Five (more) important takeaways from Brooklyn Heights Assn’s annual meeting
Another successful Brooklyn Heights Association (BHA) annual meeting took place Monday, and the big news was that a panel of experts cast doubts on the proposed BQX (Brooklyn Queens Connector). The BHA also gave out community service awards to the neighborhood’s deserving movers and shakers.
Some important news items may have escaped the notice of those scrolling the headlines, however, and they may be of interest to Brooklyn residents.
1. BHA continues to press its case fighting a two-tower development on Pier 6 in Brooklyn Bridge Park, BHA President Patrick Killackey said. “We recently received affirmation of our most fundamental [legal] arguments.”
Killackey was referring to property valuations released by the city’s Finance Department last month which show that two residential towers planned for Brooklyn Bridge Park’s Pier 6 may not be not financially necessary. The city’s new valuations show that private high-end developments already built in the waterfront park will bring in much more money than the park corporation projected, BHA says — rendering the Pier 6 project unwarranted.

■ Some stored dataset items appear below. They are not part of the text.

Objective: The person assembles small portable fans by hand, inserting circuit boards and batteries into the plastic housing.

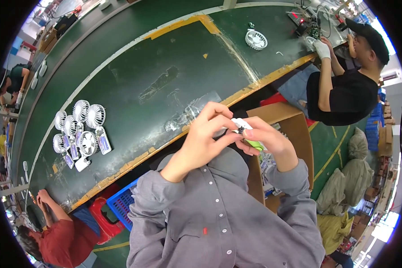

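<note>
Above my lap, just off the table edge, my two hands meet on a small white and green part [254,144], perhaps a piece of a hand-held fan. My right hand [272,138] wraps round it, its thumb pressed on the white end beside something small and dark. From the other side my left hand [210,134] closes in with thumb and fingertips pinched at that same end. Fingers cover much of the part, so its full shape is hidden. On the table to the left lies a group of white fans [88,142], several with round grilles and purplish-labelled bodies.
A green table [134,98] with a worn wooden edge runs across in front. A lone fan head [256,40] lies farther off. An open cardboard box [301,138] with parts stands by my right arm, a blue crate [120,203] below left. Co-workers sit at both sides.
</note>
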The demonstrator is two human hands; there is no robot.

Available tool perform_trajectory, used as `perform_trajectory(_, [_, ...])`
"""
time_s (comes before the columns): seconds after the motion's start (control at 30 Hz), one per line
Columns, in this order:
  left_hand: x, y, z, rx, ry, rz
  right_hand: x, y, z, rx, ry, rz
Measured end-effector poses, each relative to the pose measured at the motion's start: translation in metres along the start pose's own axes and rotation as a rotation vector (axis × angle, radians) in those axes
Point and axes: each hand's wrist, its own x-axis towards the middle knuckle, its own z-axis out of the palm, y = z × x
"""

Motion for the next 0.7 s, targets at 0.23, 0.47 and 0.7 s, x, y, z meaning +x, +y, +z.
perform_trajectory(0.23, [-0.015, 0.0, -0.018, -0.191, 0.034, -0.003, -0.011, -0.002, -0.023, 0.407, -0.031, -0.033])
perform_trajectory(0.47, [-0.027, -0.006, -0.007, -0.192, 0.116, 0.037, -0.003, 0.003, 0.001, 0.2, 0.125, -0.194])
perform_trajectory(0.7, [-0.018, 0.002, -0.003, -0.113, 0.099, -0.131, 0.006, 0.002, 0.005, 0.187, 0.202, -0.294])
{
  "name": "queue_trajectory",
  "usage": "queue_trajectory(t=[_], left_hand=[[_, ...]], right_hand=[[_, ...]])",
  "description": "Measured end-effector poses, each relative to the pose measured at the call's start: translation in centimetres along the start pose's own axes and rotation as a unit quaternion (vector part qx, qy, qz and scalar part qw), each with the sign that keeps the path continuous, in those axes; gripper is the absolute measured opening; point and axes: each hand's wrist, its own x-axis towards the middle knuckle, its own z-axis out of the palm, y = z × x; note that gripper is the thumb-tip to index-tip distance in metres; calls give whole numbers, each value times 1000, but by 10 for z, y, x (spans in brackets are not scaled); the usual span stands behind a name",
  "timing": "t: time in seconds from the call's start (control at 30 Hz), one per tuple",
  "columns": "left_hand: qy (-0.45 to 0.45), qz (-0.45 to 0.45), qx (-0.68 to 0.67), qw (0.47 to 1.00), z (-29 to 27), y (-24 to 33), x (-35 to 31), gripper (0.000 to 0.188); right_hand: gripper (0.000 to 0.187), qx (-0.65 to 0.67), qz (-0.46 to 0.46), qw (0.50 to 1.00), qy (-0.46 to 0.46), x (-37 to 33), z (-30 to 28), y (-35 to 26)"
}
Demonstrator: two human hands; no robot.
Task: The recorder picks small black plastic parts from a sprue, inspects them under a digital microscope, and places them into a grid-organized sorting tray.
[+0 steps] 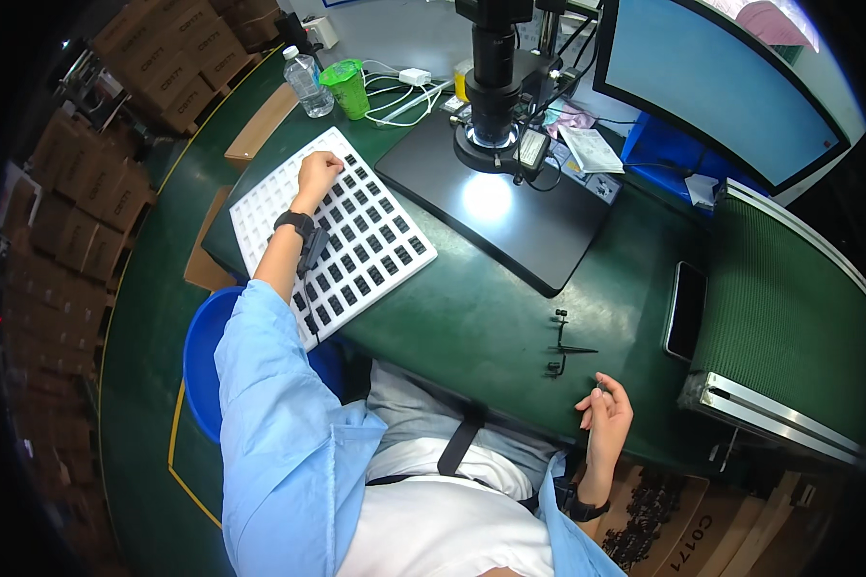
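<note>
Dozens of small black parts sit in the white grid tray [260,207] on our green worktop [471,317]. Our left hand [318,173] is curled down onto the tray's far rows; whether it grips one, we cannot tell. Light, rigid bits, likely pinched by the edges. Our right hand [606,413] pinches something tiny near the tweezers [563,348].

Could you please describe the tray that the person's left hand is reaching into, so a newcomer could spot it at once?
On the green worktable, left of the black microscope base plate, lies a flat white plastic grid tray under the left hand. Unlike its neighbours, its square pockets hold small black parts.
</note>
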Motion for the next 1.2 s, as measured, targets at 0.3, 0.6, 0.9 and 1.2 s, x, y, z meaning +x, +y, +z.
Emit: queue_trajectory(t=[0.3, 0.6, 0.9, 1.2], left_hand=[[-41, 112, 136, 983, -24, 70, -29, 35], [-284, 287, -121, 907, -1, 269, -216, 18], [-290, 9, -494, 820, 57, 325, -270, 17], [-234, -92, -510, 822, 56, 305, -258, 15]], right_hand=[[28, -170, -87, 980, 59, 14, 28, -8], [14, -264, -112, 956, 63, 27, 58, -12], [10, -207, -169, 962, 63, 23, 63, -38], [11, -173, -175, 966, 74, 2, 54, -35]])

Brooklyn Bridge Park’s Interim President David Lowin says BHA’s claims are erroneous.
UPDATE: The NYS Supreme Court has postponed the hearing, which had been set for March 6. The new hearing date before NYS Supreme Court Justice Lucy Billings will be Friday, March 17 at 11 a.m. at 71 Thomas St., Room 203, in Manhattan.
2. BHA skipped its traditional house and garden tour in 2016, which brought in almost a third of the Brooklyn Heights Association’s (BHA) revenue for more than 30 years. The tour was ended because, in this era of Instagram and Twitter, owners felt their privacy might be compromised.
The good news is that the tour will be replaced this year with a new Brooklyn Designer Showhouse event, to be held in September. The Showhouse will give more than a dozen premier decorators the opportunity to transform a townhouse in Brooklyn Heights from top to bottom.
3. After being shut down roughly two years ago, bouncy Squibb Park Bridge, which zig-zaggs downward from Brooklyn Heights to Brooklyn Bridge Park, should reopen in the spring, Killackey said. The repairs will improve the stability of the bridge and reduce the bounce by about 50 percent.
BHA hopes to partner with other stakeholders to ensure that its reopening “is a net positive.”
4. BHA will be installing video cameras on Joralemon Street, the site of muggings and other disruptions during the past warm seasons, related to crowds of youth going to and from the park.
5. All of the controversy regarding development in and around Brooklyn Heights has been good for the BHA, which has been working to rein in projects on Pier 6, Pier 1, on Pineapple Walk in Brooklyn Heights and in Downtown Brooklyn. With a $447,000 cash balance and membership ranks, dues and contributions up, BHA is left with “good financial flexibility,” BHA Treasurer Kevin Reilly said.